[TASK REQUIREMENTS]
Would you write the data out once more, exactly as it is?

[DATA EXTRACT — start]

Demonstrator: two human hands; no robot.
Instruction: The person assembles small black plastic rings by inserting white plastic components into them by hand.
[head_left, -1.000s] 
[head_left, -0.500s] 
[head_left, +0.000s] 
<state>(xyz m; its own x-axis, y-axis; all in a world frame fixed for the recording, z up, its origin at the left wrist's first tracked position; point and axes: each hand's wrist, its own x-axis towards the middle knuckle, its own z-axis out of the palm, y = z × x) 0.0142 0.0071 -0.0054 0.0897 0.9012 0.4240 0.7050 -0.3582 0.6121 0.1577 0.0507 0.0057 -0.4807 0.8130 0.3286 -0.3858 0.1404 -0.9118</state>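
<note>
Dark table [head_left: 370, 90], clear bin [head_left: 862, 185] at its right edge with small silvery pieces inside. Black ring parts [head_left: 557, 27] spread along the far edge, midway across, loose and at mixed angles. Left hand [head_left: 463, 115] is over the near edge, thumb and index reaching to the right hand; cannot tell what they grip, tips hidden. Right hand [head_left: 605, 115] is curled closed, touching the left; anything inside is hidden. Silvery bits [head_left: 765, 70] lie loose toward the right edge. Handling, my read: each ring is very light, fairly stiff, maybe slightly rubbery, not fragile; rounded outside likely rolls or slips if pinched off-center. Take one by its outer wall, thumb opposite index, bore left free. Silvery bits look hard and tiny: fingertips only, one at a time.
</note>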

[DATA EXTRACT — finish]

[TASK ANSWER]
Demonstrator: two human hands; no robot.
Instruction: The person assembles small black plastic rings by inserting white plastic components into them by hand.
[head_left, -1.000s] 
[head_left, -0.500s] 
[head_left, +0.000s] 
<state>(xyz m; its own x-axis, y-axis; all in a world frame fixed for the recording, z up, its origin at the left wrist's first tracked position; point and axes: each hand's wrist, its own x-axis towards the middle knuckle, its own z-axis out of the palm, y = z × x) 0.0142 0.0071 -0.0054 0.0897 0.9012 0.4240 0.7050 -0.3582 0.6121 0.1577 0.0507 0.0057 -0.4807 0.8130 0.3286 -0.3858 0.1404 -0.9118</state>
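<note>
Dark table [head_left: 370, 90], clear bin [head_left: 862, 185] at its right edge with small silvery pieces inside. Black ring parts [head_left: 557, 27] spread along the far edge, midway across, loose and at mixed angles. Left hand [head_left: 463, 115] is over the near edge, thumb and index reaching to the right hand; cannot tell what they grip, tips hidden. Right hand [head_left: 605, 115] is curled closed, touching the left; anything inside is hidden. Silvery bits [head_left: 765, 70] lie loose toward the right edge. Handling, my read: each ring is very light, fairly stiff, maybe slightly rubbery, not fragile; rounded outside likely rolls or slips if pinched off-center. Take one by its outer wall, thumb opposite index, bore left free. Silvery bits look hard and tiny: fingertips only, one at a time.
</note>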

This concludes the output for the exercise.